EGFR変異陽性の非小細胞肺癌では、ゲフィチニブはカルボプラチン+パクリタキセルに比べて無増悪生存期間を延長させることが、フェーズ3試験IPASSの日本人を対象とした解析で明らかになった。血清遊離DNAを用いたEGFR遺伝子変異解析によるもの。ただし、腫瘍検体との比較で偽陰性率が高く、今後、改良が必要であることもわかった。国立がんセンター東病院の後藤功一氏が11月12日から13日に東京で開催された第50回日本肺癌学会総会で発表した。

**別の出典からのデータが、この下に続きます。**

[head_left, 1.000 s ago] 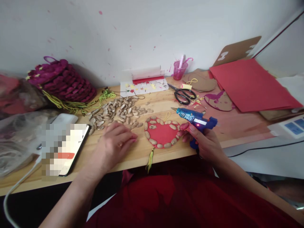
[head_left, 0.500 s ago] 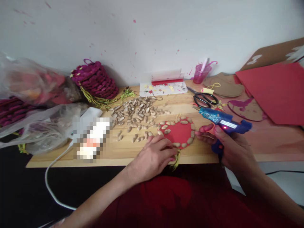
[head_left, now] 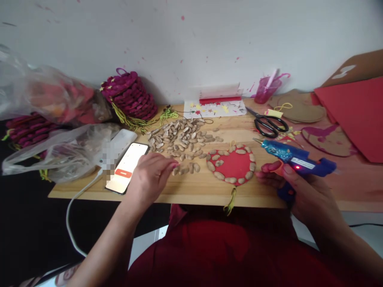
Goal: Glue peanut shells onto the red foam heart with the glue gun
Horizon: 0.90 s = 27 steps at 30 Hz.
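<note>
Gripping glue gun (head_left: 302, 160), right hand (head_left: 309, 191) sat nearer, just right of red heart (head_left: 235, 166); left hand (head_left: 151, 175), grasp unclear, was by peanuts (head_left: 196, 167).

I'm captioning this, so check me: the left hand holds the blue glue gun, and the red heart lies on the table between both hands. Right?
One slip: in the head view, the right hand, not the left hand, holds the blue glue gun. The red heart does lie on the table between both hands.
</note>
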Available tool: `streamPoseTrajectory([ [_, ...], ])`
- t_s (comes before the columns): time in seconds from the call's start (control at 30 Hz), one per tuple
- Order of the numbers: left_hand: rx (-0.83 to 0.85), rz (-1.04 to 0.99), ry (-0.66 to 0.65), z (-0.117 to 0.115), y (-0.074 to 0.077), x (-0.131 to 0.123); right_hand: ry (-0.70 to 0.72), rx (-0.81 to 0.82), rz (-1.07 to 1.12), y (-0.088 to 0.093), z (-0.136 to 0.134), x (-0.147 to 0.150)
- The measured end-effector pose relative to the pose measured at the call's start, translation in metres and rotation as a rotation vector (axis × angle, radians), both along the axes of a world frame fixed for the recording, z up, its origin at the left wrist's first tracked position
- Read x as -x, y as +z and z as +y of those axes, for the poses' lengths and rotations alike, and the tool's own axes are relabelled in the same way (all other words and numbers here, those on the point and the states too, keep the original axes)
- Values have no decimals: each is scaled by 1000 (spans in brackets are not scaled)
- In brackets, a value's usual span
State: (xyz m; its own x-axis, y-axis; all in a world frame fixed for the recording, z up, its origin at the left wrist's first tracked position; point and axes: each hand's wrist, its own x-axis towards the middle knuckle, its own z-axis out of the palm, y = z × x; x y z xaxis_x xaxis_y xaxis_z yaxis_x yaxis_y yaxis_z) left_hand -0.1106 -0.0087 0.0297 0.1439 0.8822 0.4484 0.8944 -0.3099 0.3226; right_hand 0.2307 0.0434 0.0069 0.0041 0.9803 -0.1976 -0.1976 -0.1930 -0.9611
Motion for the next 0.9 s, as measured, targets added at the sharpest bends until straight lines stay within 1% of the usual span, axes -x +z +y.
streamPoseTrajectory([
  [0.07, 9, 26, 58, -2, 2, 13, -17, 21, 5, -1, 2, 1],
  [0.13, 37, 14, 83, -5, 0, 18, -46, 32, 14, -1, 5, 2],
  [0.3, 99, -48, 151, -10, -9, 14, -106, 51, 20, 6, 14, 7],
  [0.37, 94, -50, 135, -9, -12, 12, -114, 68, 31, 8, 16, 9],
  [0.43, 82, -51, 91, -8, -15, 11, -128, 69, 43, 9, 17, 12],
  [0.6, 135, -9, -30, -3, -19, 13, -125, 85, 22, 9, 16, 13],
  [0.7, 146, -22, -42, -3, -18, 13, -96, 107, 1, 9, 13, 11],
  [0.9, 124, -28, -19, -4, -18, 16, -54, 110, -58, 6, 10, 5],
])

 IPASS(IRESSA Pan-Asian Study)試験は、化学療法による治療歴がなく、非喫煙もしくは軽度の喫煙経験者で、腺癌のステージ3B〜4期の非小細胞肺癌患者を対象にしたフェーズ3試験。日本、中国、タイ、台湾、インドネシア、マレーシア、フィリピン、香港、シンガポールで実施された。一次治療としてゲフィチニブ(250mg/日)を投与する群(609人)とカルボプラチン(AUC 5〜6)とパクリタキセル(200mg/m2)を併用投与する群(608人)を比較した。

 これまでに対象患者全体での無増悪生存期間(PFS)および日本人を対象にしたサブ解析でのPFSが報告されており、いずれもゲフィチニブ群がカルボプラチン+パクリタキセル群に比べて優れていた。また全患者において、EGFR変異陽性群ではゲフィチニブ群が有意にPFSを延長した(ハザード比0.48、p<0.001)が、変異陰性群はカルボプラチン+パクリタキセル群のほうが良好だった(ハザード比2.85、p<0.001)。

 今回の発表では、日本人の血中遊離DNAによるEGFR遺伝子変異の結果が、腫瘍検体から得られた結果と比較して報告された。EGFR遺伝子変異は感度の高いARMS法で測定され、21種類の遺伝子変異を用いて評価された。

 その結果、血中遊離DNAによるEGFR遺伝子変異の陽性群では、ゲフィチニブ群のPFSが有意に優れ(ハザード比0.29、p=0.0009)、全患者における陽性群の結果と同じであった。

 しかし、血清検体194例では変異陽性率は23.7%であるのに対し、腫瘍検体91例では61.5%。腫瘍検体と血清検体の両方の測定が可能だった86例で見ると、腫瘍検体と血清検体の結果の一致率は66%であり、血清検体での偽陽性はなかったが、偽陰性は57%に認められた。

 偽陰性率が高かったことについて、後藤氏は、技術的な問題や血清検体に含まれるDNA量が不足していたことが原因と考え、より多くの血液を使うなどの改良が必要であるとした。また、「肺組織から腫瘍検体を採取することは患者にも負担になる。血清検体を含め代替サンプルによるEGFR遺伝子変異の測定にはさらなる研究が求められる」と述べた。